The U.S. Army Corps of Engineers’ Philadelphia District announces that Lt. Gen. Todd T. Semonite, USACE Commanding General and the 54th U.S. Army Chief of Engineers, has signed the Chief’s Report for the “Delaware Beneficial Use of Dredged Material for the Delaware River Feasibility Study” — a key milestone for the proposed project. The signing of the report advances the project to Congress for authorization.
The recommended plan calls for the dredged material to be used to construct a dune and berm system at Bowers Beach, South Bowers Beach, Slaughter Beach, Prime Hook Beach and Lewes Beach while a berm system would be constructed at Pickering Beach and Kitts Hummock. Initial construction of the project would be implemented in phases depending on funding and future dredging requirements. After initial construction, the sites would be eligible for periodic nourishment every six years.
The study was developed in response to damages along the Delaware Bay shoreline caused by erosion, wave attack, and inundation. The report recommends beneficially using dredged material from the bay for beach nourishment in the following Delaware communities: Pickering Beach, Kitts Hummock, Bowers Beach, South Bowers Beach, Slaughter Beach, Prime Hook Beach and Lewes Beach. The proposed project would use sand dredged from the bay to construct dunes and berms to reduce the risk of coastal storm damages to infrastructure. The study, funded in the aftermath of Hurricane Sandy, was completed in partnership with the Delaware Department of Natural Resources & Environmental Control (DNREC).
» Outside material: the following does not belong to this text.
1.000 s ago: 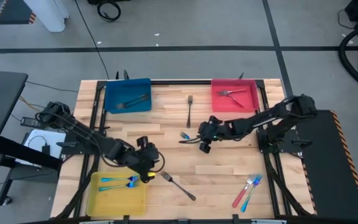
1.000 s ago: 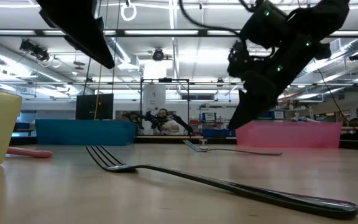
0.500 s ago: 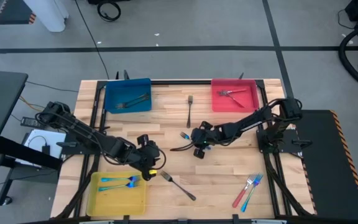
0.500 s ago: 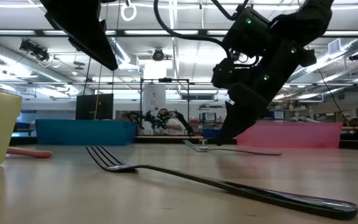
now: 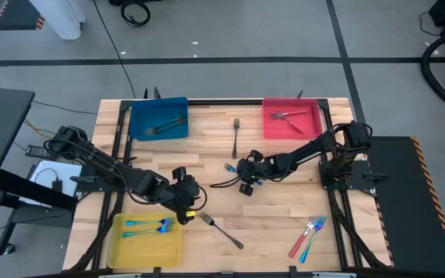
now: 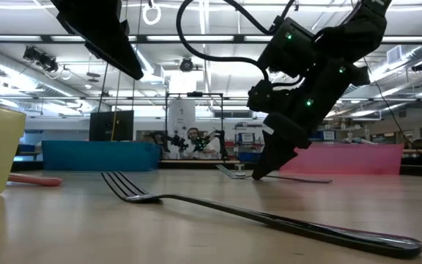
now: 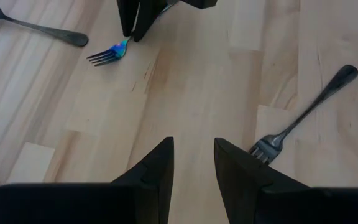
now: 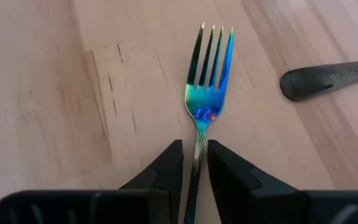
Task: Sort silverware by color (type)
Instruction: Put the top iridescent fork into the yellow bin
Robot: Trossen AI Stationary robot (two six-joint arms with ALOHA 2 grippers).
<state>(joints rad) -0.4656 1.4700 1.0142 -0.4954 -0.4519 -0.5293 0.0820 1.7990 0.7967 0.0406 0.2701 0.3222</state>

“The chief’s report identifies an additional potential resource for the state to utilize for replenishment projects along the coast,” said DNREC Secretary Shawn M. Garvin. “We use methods such as truck-fill or near-shore dredge sources that are currently the most economical ways to address the challenges we are facing from climate change. “If funded by Congress, this will give us another tool to consider if state resources are available.”
The USACE Philadelphia District routinely dredges the federal shipping channel of the Delaware River and Bay to enable maritime commerce. In the future, USACE anticipates dredging approximately 930,000 cubic yards of sand from the Delaware Bay every two years.
“I want to thank our study team and the state of Delaware for their continued partnership on this important study and our other efforts across the state,” said Lt. Col. David Park, USACE Philadelphia District Commander. “This report allows us to move forward to the next phase of the project.”
The next step will be the approval of the Chief’s Report by the Assistant Secretary of the Army (Civil Works), after which it will be sent to Congress for authorization. Once authorized and funded, the project would move forward through planning, engineering, design, and eventual construction.